How do Animals Learn if Rangeland Plants are Toxic or Nutritious
Over the past 15 years, Dr. Frederick Provenza and his associates at Utah State University have studied how animals use certain physiological and behavioral processes to learn whether rangeland forages are toxic or nutritious. This article summarizes key concepts presented in recent articles (e.g., Provenza et al. 1992; Provenza 1995, 1996, 1997) about how learning plays a major role in the development of dietary choices made by rangeland animals. Animals continually sample and evaluate the nutritional value of forages using their senses of taste, smell, and sight.

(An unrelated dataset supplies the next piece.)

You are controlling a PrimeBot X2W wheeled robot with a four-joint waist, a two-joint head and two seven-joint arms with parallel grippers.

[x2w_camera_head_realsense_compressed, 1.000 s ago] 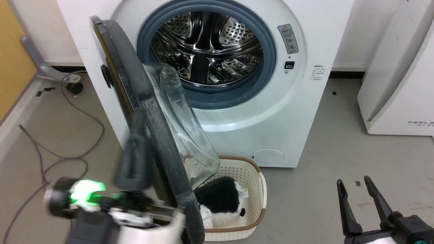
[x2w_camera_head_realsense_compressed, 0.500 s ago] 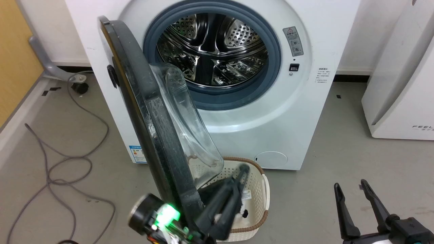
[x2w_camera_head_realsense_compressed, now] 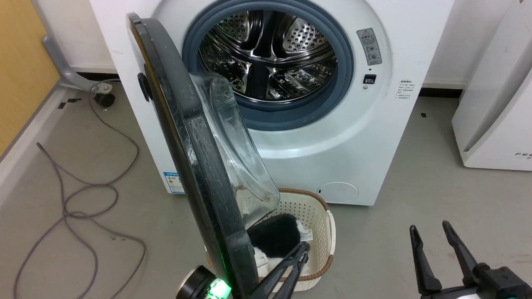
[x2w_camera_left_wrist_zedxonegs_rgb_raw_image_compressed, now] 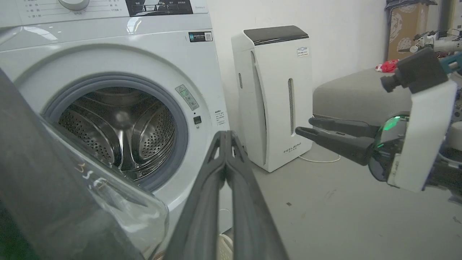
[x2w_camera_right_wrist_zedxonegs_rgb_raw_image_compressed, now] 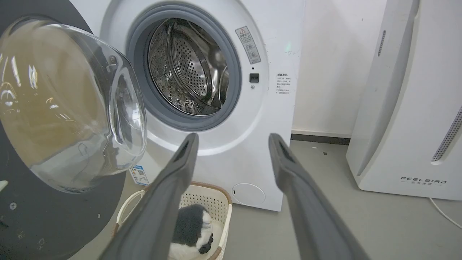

Postingestive feedback adjusts a forage's hedonic value (i.e., preference and palatability) commensurate with its utility to the animal (i.e., animal age, morphology, and physiology) enabling survival when the animal's foraging environment and nutritional needs are constantly changing. Plant species that cause positive hedonic shifts are usually highly correlated with nutritional well-being, while plant species that cause negative hedonic shifts are typically highly correlated with nutrient deficiencies and toxicosis. Hence, what makes a forage taste 'good or bad' (and thus, sought or avoided) is not taste per se, but rather nutritional benefits or deficits received from forage ingestion, which are sensed by animals through feedback and linked with a forage's taste. Animals use their senses (smell and sight) to seek foods that cause positive feedback (i.e., nutritional well-being) and avoid foods that cause negative feedback (i.e., nutrient deficiencies and toxicosis), and accordingly possess a high degree of 'nutritional wisdom.' This process occasionally breaks down when animals fail to properly link the feedback of a particular food with its taste, smell, or sight, or when their physiological means for binding, metabolizing, or detoxifying toxic compounds is exceeded.
Howery, Larry D. 1998. How do Animals Learn if Rangeland Plants are Toxic or Nutritious. Rangelands 20(6): 4-9.